Susi cerró los ojos, comenzó a sacudir los brazos y poco a poco disminuyó su tamaño. Luego le brotó un pico que era gris casi negro, detrás tomaron forma sus ojos, se hicieron redondos y completamente oscuros con el iris café. Su transformación era increíble y yo estaba ahí siendo testigo del comienzo de una nahual. De su cabeza brotaron plumas, de un color azul muy oscuro, casi negro. Todo su cuerpo sufrió una transformación a otro ser hermoso, su cuerpo de ave, lleno de plumas brillantes. Sus extremidades inferiores se hicieron delgadas y grises, con la piel correosa característica de las patas de los pájaros, luego en sus hermosos dedos le brotaron uñas, garras largas, delgadas y picudas. En ese instante no se podía dar paso atrás. Ahora tendría que volar y probar esas alas delgadas y ágiles que le darían altura y velocidad. Así levantó el vuelo, miró desde el cielo todo. Llegó el momento de surcar el aire y entonces se dio cuenta que tenía una visión que enfocaba lo que veía, por separado, no como lo hacía como humano. Ahora su campo de visión era de 340 grados.
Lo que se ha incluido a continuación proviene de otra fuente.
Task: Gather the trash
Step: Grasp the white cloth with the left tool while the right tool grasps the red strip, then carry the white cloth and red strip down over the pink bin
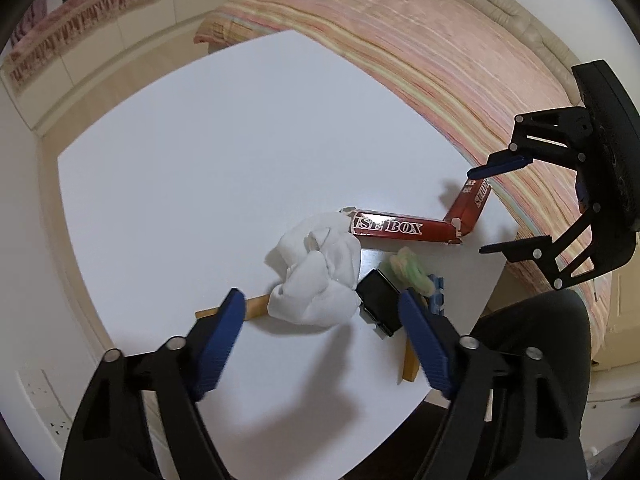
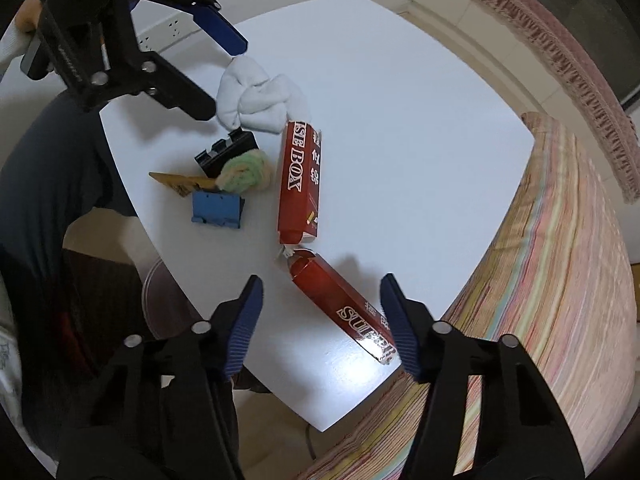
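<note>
A crumpled white tissue wad [image 1: 320, 276] [image 2: 256, 92] lies on the white table [image 1: 224, 152] [image 2: 400, 120]. My left gripper [image 1: 322, 320] is open, its fingers on either side of the wad, just above it. A torn red carton [image 1: 400, 226] [image 2: 300, 176], bent in two, lies beside the wad. My right gripper [image 2: 320, 316] is open, its fingers astride the carton's near half [image 2: 344, 304] at the table edge. It shows in the left wrist view [image 1: 492, 208]. The left gripper shows in the right wrist view [image 2: 224, 76].
A black clip [image 1: 380, 304] [image 2: 226, 152], a green-yellow fuzzy ball [image 1: 408, 270] [image 2: 246, 172], a blue block [image 2: 216, 208] and a yellow card [image 2: 180, 182] lie near the wad. A striped pink bedspread [image 1: 400, 48] [image 2: 560, 280] borders the table.
</note>
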The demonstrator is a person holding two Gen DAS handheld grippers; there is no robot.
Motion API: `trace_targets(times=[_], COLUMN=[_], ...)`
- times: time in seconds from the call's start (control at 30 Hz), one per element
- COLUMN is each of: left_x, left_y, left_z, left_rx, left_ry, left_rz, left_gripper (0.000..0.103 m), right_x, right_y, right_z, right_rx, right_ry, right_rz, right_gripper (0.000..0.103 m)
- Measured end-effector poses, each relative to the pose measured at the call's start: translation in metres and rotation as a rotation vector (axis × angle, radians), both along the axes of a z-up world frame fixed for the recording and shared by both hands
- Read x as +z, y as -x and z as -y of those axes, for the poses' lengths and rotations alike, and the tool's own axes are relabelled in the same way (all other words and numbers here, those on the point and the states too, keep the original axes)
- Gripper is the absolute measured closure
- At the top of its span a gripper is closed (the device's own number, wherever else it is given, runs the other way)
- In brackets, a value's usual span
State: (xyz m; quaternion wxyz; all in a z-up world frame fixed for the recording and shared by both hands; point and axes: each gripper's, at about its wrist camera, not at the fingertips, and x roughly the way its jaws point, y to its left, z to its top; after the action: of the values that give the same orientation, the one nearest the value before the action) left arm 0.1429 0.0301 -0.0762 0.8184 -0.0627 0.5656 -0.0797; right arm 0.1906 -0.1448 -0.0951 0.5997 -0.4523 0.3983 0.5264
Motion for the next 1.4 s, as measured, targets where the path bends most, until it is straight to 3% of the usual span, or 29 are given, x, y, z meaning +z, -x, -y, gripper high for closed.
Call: trace_targets(times=[0.13,0.33,0.6,1.0,1.4], left_x=[-0.004,-0.008,-0.008,0.010,0.038], left_y=[-0.002,-0.001,-0.001,0.008,0.039], left_z=[0.002,0.003,0.001,0.005,0.014], left_rx=[-0.004,-0.009,-0.022,-0.022,-0.010], left_ry=[0.001,-0.003,0.001,-0.022,-0.060], left_rz=[-0.015,-0.024,-0.008,0.057,0.150], left_gripper=[0.043,0.058,0.068,0.069,0.069], right_x=[-0.006,-0.012,-0.014,0.007,0.037], right_y=[-0.002,-0.002,0.000,0.019,0.045], right_z=[-0.002,-0.002,0.000,0.013,0.034], right_rx=[0.015,0.021,0.011,-0.072,-0.263], right_ry=[0.025,0.035,0.033,-0.048,-0.190], right_rz=[-0.024,-0.040,-0.047,-0.060,-0.088], right_gripper=[0.061,0.073,0.088,0.089,0.088])
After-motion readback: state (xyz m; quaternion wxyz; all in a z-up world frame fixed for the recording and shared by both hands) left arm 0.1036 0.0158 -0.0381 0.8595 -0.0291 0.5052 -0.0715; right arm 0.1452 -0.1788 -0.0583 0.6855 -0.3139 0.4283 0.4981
 Debió adaptarse también a su pensamiento de ave y no acercarse demasiado a los depredadores naturales gatunos, sortear con inteligencia las oleadas de viento frío, comprender también que los colores que conocía como terrícola ahora como pájaro tenían un nuevo inquilino: el espectro de luz ultravioleta al que los humanos no pueden acceder. Desde abajo, era contemplado tal vez por algún observador humano como un ave más, cuyo plumaje brillaba en hermosos tonos azules y la hacían parecer una especie majestuosa. Algunos perros le ladraron con miedo y otros aullaron porque Susi bajó un poco a posarse en los patios de los vecinos, los canes advirtiendo a sus inquilinos humanos que un ser sobrenatural estaba cerca, pero no les hicieron caso. Los perros la miraban a Susi, con ira y miedo. Voló más alto y se cruzó con otras parvadas de aves como ella, pero estas huyeron con precaución al saber que no era un ave normal. Susi miró la inmensidad del cielo y de la tierra, se elevó tan alto como quiso y luego cayó en picada para medir su nuevo don de cacería y con su pico levantó un gusano que reposaba en una rama de ciruelo, pero no pudo comerlo y en el aire lo soltó a mejor destino. Después de un rato de intenso vuelo, la nueva Susi regresó a su jardín. Ahí la transformación a humana fue más rápida de lo que creyó. Pronto ella y yo estábamos nuevamente frente a frente, yo con mi aspecto de tigre y ella con su aspecto humano, y agotada. Ese día fue uno de los muchos que hubo de prácticas. Otras veces pude enseñarle a ser solitaria, a ser reservada, a no ser soberbia, a ser sabia y astuta. Aprendió a ser fuerte ya que en su edad más fértil le tocaría vivir uno de los capítulos más tristes en su historia porque con ella terminaría un linaje de transformación ya que no podría ser madre porque su cuerpo no sabría cómo dar la vida a un ser humano, siendo que ella podía desear tener un águila, o un león, o un perro y su naturaleza humana no lograrían concebir semejante ente, mezclado con cuerpo humano. A cambio sería eterna.

El aprendizaje continuaría por años, hasta que un día le tocará ser invitada a su iniciación oficial junto con otros jóvenes como ella, guiada por otros nahuales, algunos, no todos.

Mientras tanto tendrá que esperar a que llegue su tiempo de iniciarse como nahual. Algunas cosas solo las conocerá hasta que me vea nuevamente, ya entenderá en su juventud que no debe preocuparse tanto por no saber lo que hará en el futuro con el don que ha ganado. Que perderá a su primer hijo con él se irán las ganas de volver a intentar traer otro al mundo. Que sentirá que hay días que no vale la pena continuar, pero que hay otros que compensarán con creces los días malos. Que aparecerá la luna llena y sea de noche o esté cerca de un caudal de un río o una laguna o un manantial deseará con todas sus fuerzas convertirse en eso o ave o en felino o en reptil. Que ese deseo es imposible de frenar. Que no estará sola si surge el instinto, siempre tendrá mi compañía para orientarle con sabiduría y paciencia. Hasta que llegue ese momento seguiré observándola de lejos, hasta que nos sea permitido contarle toda mi experiencia y enseñarle, así como resistir estar en la vida durante millones de años como un nahual y para qué resistir: para hacer un equilibrio entre lo real y lo sobrenatural.